▸ PROBLEM: Each line of the listing that includes the string "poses" needs to be located and copied.
▬▬▬▬▬▬
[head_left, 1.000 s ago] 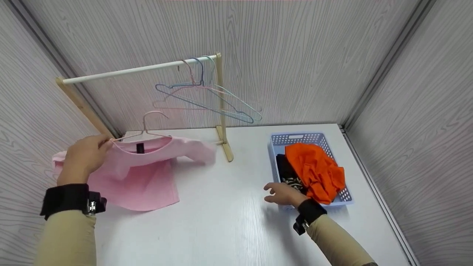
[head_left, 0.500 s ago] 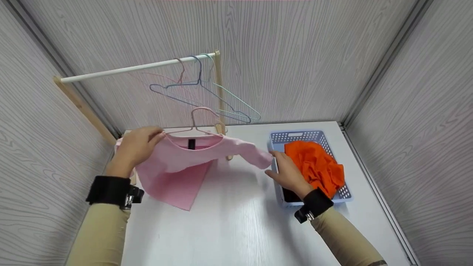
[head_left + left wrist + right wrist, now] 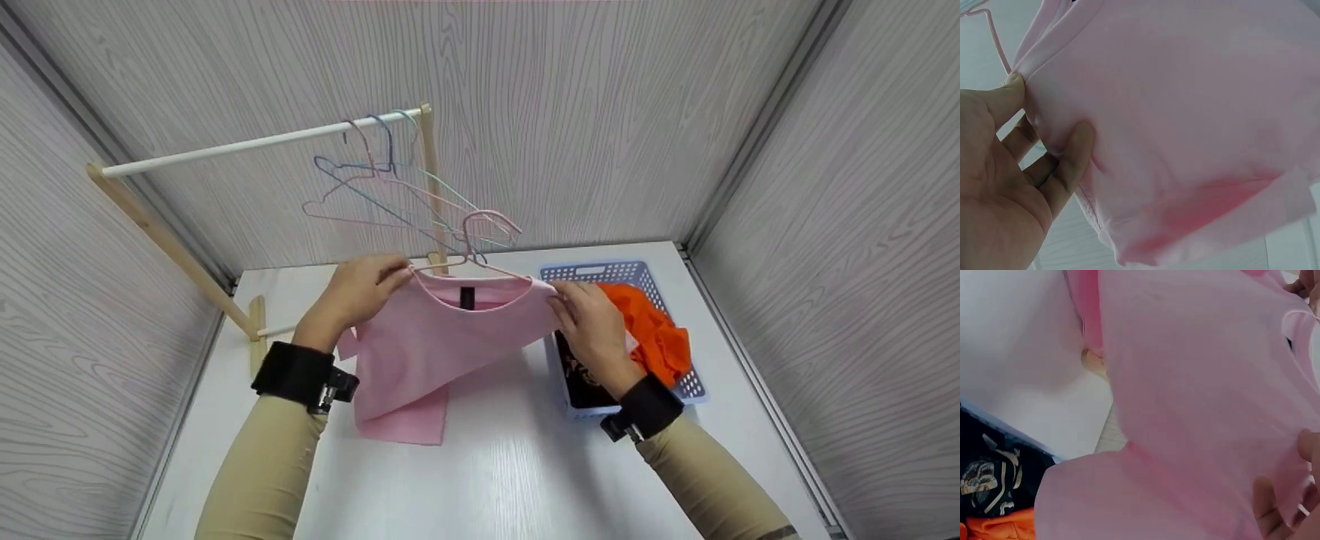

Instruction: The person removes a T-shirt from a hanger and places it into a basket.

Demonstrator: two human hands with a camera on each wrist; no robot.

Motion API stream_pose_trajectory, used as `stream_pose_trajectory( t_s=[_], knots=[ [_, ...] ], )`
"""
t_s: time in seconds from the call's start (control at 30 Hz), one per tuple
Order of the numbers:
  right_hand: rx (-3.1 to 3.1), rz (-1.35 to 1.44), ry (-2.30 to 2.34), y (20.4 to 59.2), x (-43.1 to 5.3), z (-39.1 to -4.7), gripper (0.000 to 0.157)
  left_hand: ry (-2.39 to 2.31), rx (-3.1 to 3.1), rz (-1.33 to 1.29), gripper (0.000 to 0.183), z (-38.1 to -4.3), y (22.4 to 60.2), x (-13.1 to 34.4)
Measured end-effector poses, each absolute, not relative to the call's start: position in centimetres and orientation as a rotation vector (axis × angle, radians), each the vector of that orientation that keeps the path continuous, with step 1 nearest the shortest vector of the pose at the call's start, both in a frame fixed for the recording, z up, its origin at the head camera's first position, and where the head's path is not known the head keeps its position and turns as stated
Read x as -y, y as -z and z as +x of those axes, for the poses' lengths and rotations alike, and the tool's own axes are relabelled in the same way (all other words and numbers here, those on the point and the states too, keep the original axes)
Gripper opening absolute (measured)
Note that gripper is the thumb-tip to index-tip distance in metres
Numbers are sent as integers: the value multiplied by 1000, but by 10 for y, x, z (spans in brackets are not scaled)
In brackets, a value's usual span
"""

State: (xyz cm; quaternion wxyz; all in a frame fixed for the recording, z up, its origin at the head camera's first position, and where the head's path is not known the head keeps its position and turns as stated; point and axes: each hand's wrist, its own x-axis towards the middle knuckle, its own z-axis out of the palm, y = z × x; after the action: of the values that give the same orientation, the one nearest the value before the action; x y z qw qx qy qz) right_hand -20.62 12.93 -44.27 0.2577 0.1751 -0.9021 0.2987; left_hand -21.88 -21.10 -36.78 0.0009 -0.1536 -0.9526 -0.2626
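Observation:
A pink T-shirt (image 3: 457, 345) with a black neck label is held up above the table, on a pink wire hanger (image 3: 487, 213) whose hook rises out of the neckline. My left hand (image 3: 356, 292) pinches the shirt's left shoulder beside the collar, where the hanger's arm enters. In the left wrist view the thumb (image 3: 1010, 93) presses the cloth from the front. At the opposite shoulder my right hand (image 3: 596, 326) pinches the fabric between thumb and fingers. The lower part of the shirt hangs in a fold. Most of the hanger's arms are hidden inside.
A clothes rack with a white rail (image 3: 225, 148) and wooden legs stands at the back left. Pink, blue (image 3: 391, 142) and green hangers hang near its right end. To the right, a lavender basket (image 3: 555, 271) contains orange cloth (image 3: 660, 337) and black patterned cloth (image 3: 581, 379).
My left hand has carried the shirt and hanger rightward from beside the rack. The right hand has come up from the basket's edge and now grips the shirt's right shoulder.

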Motion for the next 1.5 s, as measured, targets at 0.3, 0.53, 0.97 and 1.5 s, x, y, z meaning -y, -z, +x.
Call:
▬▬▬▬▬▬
▸ WORKED SOLUTION:
Measured end-effector poses, each absolute, not relative to the call's start: position in centimetres and orientation as a rotation vector (axis × angle, radians), each the vector of that orientation that keeps the path continuous, with step 1 nearest the shortest vector of the pose at the call's start, both in a frame fixed for the recording, z up, its origin at the head camera's first position, and where the head's path is not known the head keeps its position and turns as stated
Read x as -y, y as -z and z as +x of those axes, for the poses' lengths and rotations alike, and the tool's own axes are relabelled in the same way (all other words and numbers here, those on the point and the states too, keep the original axes)

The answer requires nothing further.